§ AIM OF THE EXERCISE: Tell how many lines in the data below include the word "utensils". The answer is the number only.
(DATA PROVIDED Opens)
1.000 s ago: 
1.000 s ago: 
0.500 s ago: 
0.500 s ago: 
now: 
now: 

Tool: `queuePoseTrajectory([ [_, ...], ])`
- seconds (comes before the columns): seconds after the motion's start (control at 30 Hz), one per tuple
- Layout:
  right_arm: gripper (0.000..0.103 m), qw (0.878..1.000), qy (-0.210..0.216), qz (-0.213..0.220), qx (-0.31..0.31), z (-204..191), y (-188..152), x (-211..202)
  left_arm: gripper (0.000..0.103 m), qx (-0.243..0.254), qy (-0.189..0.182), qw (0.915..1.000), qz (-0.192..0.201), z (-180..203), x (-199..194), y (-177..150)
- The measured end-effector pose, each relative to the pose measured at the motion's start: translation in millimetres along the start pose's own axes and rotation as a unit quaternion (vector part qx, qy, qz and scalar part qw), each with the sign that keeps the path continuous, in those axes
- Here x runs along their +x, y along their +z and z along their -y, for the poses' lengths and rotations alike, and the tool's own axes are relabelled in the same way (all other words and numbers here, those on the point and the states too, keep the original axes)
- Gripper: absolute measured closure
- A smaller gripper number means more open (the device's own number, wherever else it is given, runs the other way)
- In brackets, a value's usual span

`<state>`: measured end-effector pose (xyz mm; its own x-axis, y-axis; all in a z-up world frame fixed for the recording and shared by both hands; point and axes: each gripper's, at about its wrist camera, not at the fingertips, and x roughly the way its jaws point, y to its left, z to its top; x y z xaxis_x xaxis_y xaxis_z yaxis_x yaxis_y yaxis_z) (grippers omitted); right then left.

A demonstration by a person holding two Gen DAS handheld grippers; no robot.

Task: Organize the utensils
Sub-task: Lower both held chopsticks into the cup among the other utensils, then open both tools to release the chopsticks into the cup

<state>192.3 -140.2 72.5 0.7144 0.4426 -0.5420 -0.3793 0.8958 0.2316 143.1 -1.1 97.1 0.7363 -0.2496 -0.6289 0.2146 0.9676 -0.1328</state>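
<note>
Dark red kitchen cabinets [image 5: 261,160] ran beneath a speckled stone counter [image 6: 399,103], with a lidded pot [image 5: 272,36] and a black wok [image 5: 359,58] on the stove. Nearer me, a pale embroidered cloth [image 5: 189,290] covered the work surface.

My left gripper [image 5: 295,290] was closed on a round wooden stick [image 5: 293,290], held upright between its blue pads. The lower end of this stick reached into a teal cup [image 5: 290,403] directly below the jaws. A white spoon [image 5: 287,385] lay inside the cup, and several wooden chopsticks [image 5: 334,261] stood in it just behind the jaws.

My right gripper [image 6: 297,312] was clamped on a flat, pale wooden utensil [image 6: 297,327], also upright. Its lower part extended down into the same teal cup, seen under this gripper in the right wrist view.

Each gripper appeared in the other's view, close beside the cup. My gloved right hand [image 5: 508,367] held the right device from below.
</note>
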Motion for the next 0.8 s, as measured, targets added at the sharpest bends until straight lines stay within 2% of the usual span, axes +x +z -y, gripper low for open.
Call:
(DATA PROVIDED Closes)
§ TASK RESPONSE: 2